Follow Tom at @toskyAHLWild

Michael Keranen may of had a career year last season, but he has no doubt Iowa Wild fans are going to watch him get better each game.

“I can get better in many ways,” the 24-year-old forward from Tampere, Finland said this week. “My skills are going to get better and I need to get better on both ends of the rink. “

In June, Keranen signed a one-year two-way entry-level contract with the Minnesota Wild after finishing the 2013-14 season as the second-leading scorer in Finland’s SM-Liiga, the country’s top rung in professional hockey

 Keranen led his team, Ives Tampere, with 52 points (17 goals and 35 assists)  in 52 games and captured the league’s “Golden Helmet” award as best player voted by league players as well as the Lasse Oksanen Trophy, awarded to  league’s best player  during the regular season. Past recipients of those awards include former  Boston Bruins goalie Tim Thomas, former Montreal Canadians forward Saku Koivu and Chicago Blackhawks goalie Antti Raanta.

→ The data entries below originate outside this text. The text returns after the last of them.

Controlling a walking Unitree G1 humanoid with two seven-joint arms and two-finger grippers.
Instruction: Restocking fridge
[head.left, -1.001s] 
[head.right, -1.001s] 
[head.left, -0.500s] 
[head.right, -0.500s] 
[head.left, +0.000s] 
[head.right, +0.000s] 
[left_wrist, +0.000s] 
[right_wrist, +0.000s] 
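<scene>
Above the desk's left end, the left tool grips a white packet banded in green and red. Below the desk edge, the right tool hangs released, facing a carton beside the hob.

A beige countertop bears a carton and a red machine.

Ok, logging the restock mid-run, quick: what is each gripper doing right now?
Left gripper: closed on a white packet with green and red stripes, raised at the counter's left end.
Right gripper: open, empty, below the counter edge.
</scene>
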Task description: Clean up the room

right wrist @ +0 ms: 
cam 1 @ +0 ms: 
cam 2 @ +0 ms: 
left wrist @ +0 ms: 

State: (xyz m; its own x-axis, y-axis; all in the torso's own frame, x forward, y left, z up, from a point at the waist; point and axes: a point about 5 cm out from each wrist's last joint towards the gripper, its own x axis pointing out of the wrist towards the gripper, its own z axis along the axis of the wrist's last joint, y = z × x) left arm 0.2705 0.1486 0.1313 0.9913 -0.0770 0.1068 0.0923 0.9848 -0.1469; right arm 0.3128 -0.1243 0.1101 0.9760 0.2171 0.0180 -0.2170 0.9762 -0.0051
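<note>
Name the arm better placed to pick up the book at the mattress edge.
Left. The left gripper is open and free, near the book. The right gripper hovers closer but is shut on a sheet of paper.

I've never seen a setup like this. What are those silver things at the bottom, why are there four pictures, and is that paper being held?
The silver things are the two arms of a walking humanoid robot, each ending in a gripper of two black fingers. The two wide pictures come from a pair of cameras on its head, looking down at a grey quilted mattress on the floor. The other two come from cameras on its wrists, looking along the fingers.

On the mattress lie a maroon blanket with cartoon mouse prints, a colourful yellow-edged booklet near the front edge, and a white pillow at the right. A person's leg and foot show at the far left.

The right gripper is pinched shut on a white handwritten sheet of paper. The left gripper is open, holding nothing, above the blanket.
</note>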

After that kind of season, Minnesota Wild club officials signed Keranan as part of the apparent effort to boost the club’s offensive capabilities.  Listed at 6-foot and 180 pounds. Keranen is considered a crafty playmaker with good speed, strength with the puck and good overall vision on the ice

Iowa Wild Coach Kurt Kleinendorst described Keranen as “a calculating playmaker capable of scoring goals.”

“Keranen is more of a finesse player who is strong on the puck,” Kleinendorst said.

Last weekend, Keranen scored the Wild’s first goal of the season, his first goal in an Iowa Wild uniform, in the second period of the Wild’s 3-2 loss at San Antonio. He followed that game with an assist in the Wild’s next game against the 2014 Calder Cup champion Texas Stars.

“I started to get more comfortable in training camp and every day it gets better,” Keranan said.

Kleinendorst said that Keranen, like most players new to North American hockey and living in the U.S. for the first time, is going through an adjustment period that is likely to frustrate him on the ice, but eventually disappear as he gets accustomed to playing in Des Moines.  

“Playing in Iowa is probably something he didn’t anticipate giving how he played last season,” Kleinendorst  said.  “But he is definitely one of those players I watch in practice and see him get better as everyone gets accustomed to each other. He is going to be just fine.”

Keranan said that the biggest adjustment has been to get accustomed to playing on the smaller North American rinks instead of the larger European rinks where passing the puck plays a much larger role in games.

“You don’t that much time here to make decisions,” Keranan said. “It’s more like dump the puck and go after it instead of all of the passing that is done on the bigger ice.”

As the season progresses, Keranan said he is intent on trying to get up to St. Paul to play with the NHL Wild, but is committed to remaining with the club throughout the season.

“I am here to stay for the season,” he said. “I had a chance to go back, but decided it was better for me to remain here. But, of course, I do want to move up to the NHL too.”

Born in Sweden, Keranen said that his family moved to Tampere, Finland when he was young.  He laughed at the suggestion that he might soon be joining four of his countrymen – Erik Haula, Mikael Granlund, Mikko Koivu and Niklas Backstrom – in a contingent becoming known as the Finnesotans.

“Sure why not,” he said. “Sounds like fun to me.”

Wild notes…Kleinendorst said the opening weekend of the season in Texas felt a lot more like preseason to him than regular season. “It really was the first chance we had for all the guys to play together. It was disappointing, but we were more than competitive” Kleinendorst said the addition of defenseman Stu Bickel to the roster will help him throughout the season, particularly if there are injuries to forwards. “Stu can play forward as well and that just adds to the depth,” Kleinendorst said. Of the overall roster, Kleinendorst expressed confidence in the team’s ability to win games. “I know what this team is capable of and I expect this group to get better every single week”.